Later that day, the commissioners, mayor and others joined to take a special picture for the proclamation.
Next on the agenda was a ditch review for Ditch #741 Altman. Present for the review with all three commissioners were County Ditch Engineer Brian Fritsch, County Engineer Todd Roth and residents who had concerns – Adam Perry (who requested the meeting), Hugh Perry, Scott Wise, Diane Altman, Cheryl and Dwight Silvers.
Perry was the spokesman, but others also shared their input on the situation about which they wanted to address the commissioners.
DITCH DISCUSSION … Clerk Anne Retcher, taking minutes, and Williams County Commissioners Lew Hilkert, Bart Westfall and Terry Rummel listened as County Ditch Engineer Brian Fritsch shared his thoughts on Ditch #741 at the February 2, 2023 morning session. A few of those present are also seen, Adam Perry, Hugh Perry and Cheryl Silvers.
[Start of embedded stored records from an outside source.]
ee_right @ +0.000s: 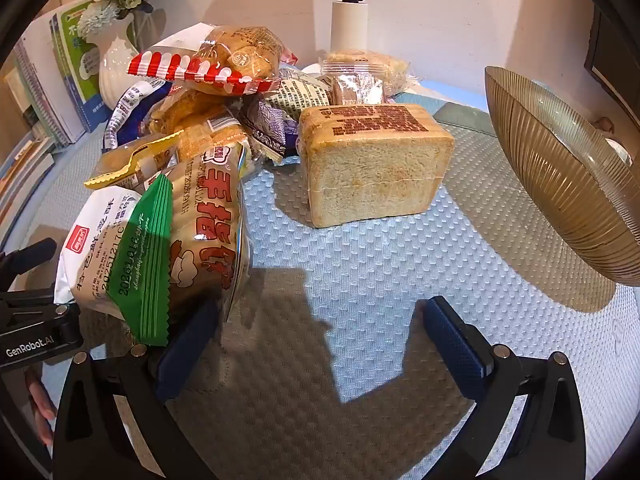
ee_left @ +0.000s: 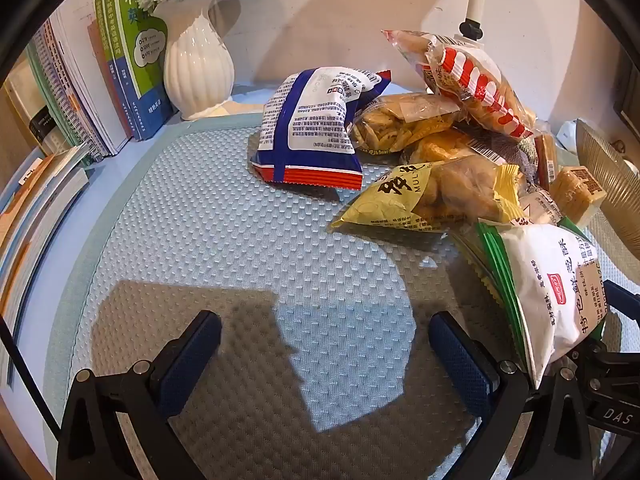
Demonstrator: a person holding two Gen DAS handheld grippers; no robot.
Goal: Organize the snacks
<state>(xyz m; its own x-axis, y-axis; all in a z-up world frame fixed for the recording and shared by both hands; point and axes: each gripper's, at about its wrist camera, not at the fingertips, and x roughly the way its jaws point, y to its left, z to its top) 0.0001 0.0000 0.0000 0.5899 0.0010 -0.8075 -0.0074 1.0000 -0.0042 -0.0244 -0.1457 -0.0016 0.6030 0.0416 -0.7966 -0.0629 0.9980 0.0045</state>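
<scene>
A pile of snack packets lies on a light blue textured mat [ee_left: 224,240]. In the left wrist view I see a blue and white packet [ee_left: 308,128], a yellow packet [ee_left: 424,196], a red-striped bread bag [ee_left: 476,84] on top and a white and green packet [ee_left: 552,292] at the right. My left gripper [ee_left: 324,360] is open and empty over bare mat. In the right wrist view a wrapped bread loaf [ee_right: 372,160] stands apart from the pile. My right gripper [ee_right: 320,348] is open and empty, its left finger [ee_right: 188,344] beside the green packet edge [ee_right: 144,264].
A ribbed glass bowl [ee_right: 560,176] stands at the right of the mat. A white vase [ee_left: 198,60] with flowers and a row of books [ee_left: 100,80] stand at the back left. A white lamp post [ee_right: 350,16] rises behind the pile.
</scene>
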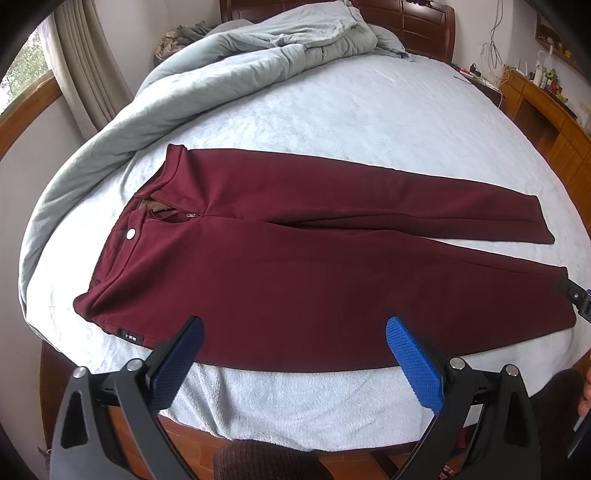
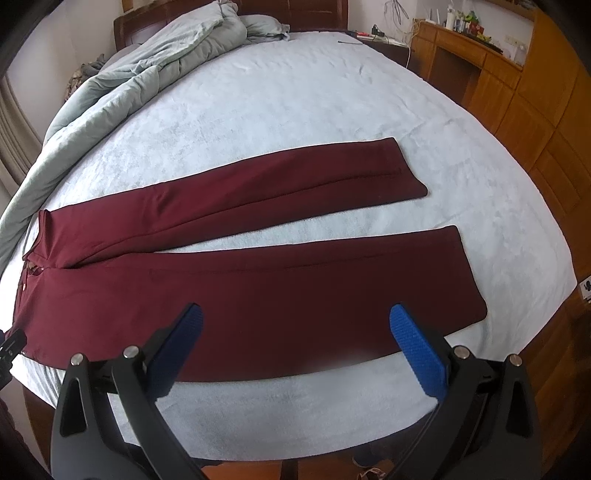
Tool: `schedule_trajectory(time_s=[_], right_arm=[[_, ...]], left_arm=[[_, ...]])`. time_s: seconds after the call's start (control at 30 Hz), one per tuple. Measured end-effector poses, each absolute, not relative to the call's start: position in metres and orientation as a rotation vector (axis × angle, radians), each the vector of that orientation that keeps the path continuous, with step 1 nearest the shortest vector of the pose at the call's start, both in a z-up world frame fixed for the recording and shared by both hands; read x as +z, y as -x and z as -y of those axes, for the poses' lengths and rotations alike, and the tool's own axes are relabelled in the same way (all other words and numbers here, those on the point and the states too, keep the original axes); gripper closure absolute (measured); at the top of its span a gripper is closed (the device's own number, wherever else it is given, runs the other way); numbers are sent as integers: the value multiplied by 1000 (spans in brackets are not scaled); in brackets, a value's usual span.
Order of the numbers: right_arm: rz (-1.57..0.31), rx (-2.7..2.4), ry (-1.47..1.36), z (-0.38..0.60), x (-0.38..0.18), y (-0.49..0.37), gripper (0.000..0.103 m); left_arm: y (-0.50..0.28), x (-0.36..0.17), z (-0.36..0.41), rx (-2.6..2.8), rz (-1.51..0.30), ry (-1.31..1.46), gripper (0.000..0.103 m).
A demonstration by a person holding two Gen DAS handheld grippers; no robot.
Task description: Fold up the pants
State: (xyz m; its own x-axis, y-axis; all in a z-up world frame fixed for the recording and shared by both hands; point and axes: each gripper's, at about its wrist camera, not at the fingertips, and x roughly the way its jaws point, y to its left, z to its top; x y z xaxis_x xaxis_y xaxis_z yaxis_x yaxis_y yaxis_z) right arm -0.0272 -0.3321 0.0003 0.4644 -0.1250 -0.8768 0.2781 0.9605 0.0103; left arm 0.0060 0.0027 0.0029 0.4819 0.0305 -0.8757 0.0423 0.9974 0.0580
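Dark red pants (image 1: 295,266) lie flat across a pale blue bed (image 1: 351,110), waist to the left with the fly unzipped and a silver button (image 1: 130,233) showing, legs spread to the right. My left gripper (image 1: 293,328) hovers open above the near edge of the thigh area, blue pads wide apart, nothing between them. The right wrist view shows the same pants (image 2: 258,295), the two legs parted by a strip of sheet. My right gripper (image 2: 295,319) stands open over the near leg, holding nothing. The right tool's black tip (image 1: 578,295) shows by the near leg's hem.
A grey-green duvet (image 1: 207,70) is bunched along the bed's far and left side. A wooden headboard (image 1: 417,22) stands behind it. Wooden cabinets (image 2: 517,103) with small items on top line the right wall. Curtains and a window (image 1: 33,70) are at left.
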Motion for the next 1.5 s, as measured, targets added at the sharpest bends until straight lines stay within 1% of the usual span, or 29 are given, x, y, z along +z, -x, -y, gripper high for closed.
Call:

Also present were Diane Altman, Dwight Silvers and Scott Wise who are not pictured.
The basic issue seemed to be that after the former commissioners left it to the residents to “do the job cheaper than the county could do it,” and a contractor was lined up to do the job, but “some people didn’t want to pay” for the job.
Discussion was held on the estimated cost, what had changed for the residents who do not want to pay as much or not at all now, where the project is located, some concerns about the drainage that would go into Defiance County if they do the larger tile without it being also done there, Fritsch’s take on the situation, and some arguments over numbers involved.
Following a half hour of back and forth on the issue between the residents who were present, and the commissioners making suggestions of what could be done, it was agreed that possibly the group should file for a new petition and include Defiance County in a joint effort, and possibly DeKalb County (a joint state project) as they are responsible for the creek.
Commissioner Hilkert had Assistant clerk Robin Kemp check what money was left in the fund, which was $299.50, and it was agreed to refund that amount for them to put toward a new petition, which costs $1500.
Fritsch said that he had hoped the property owners could work it out since it was dismissed, but if they refile for a new petition, it should mention that the watershed needs to be reevaluated before a final hearing.
He also said that “going through the petition process might let them look at other issues and add to that project to help out all the affected landowners.”
With no further business that morning, the commissioners adjourned.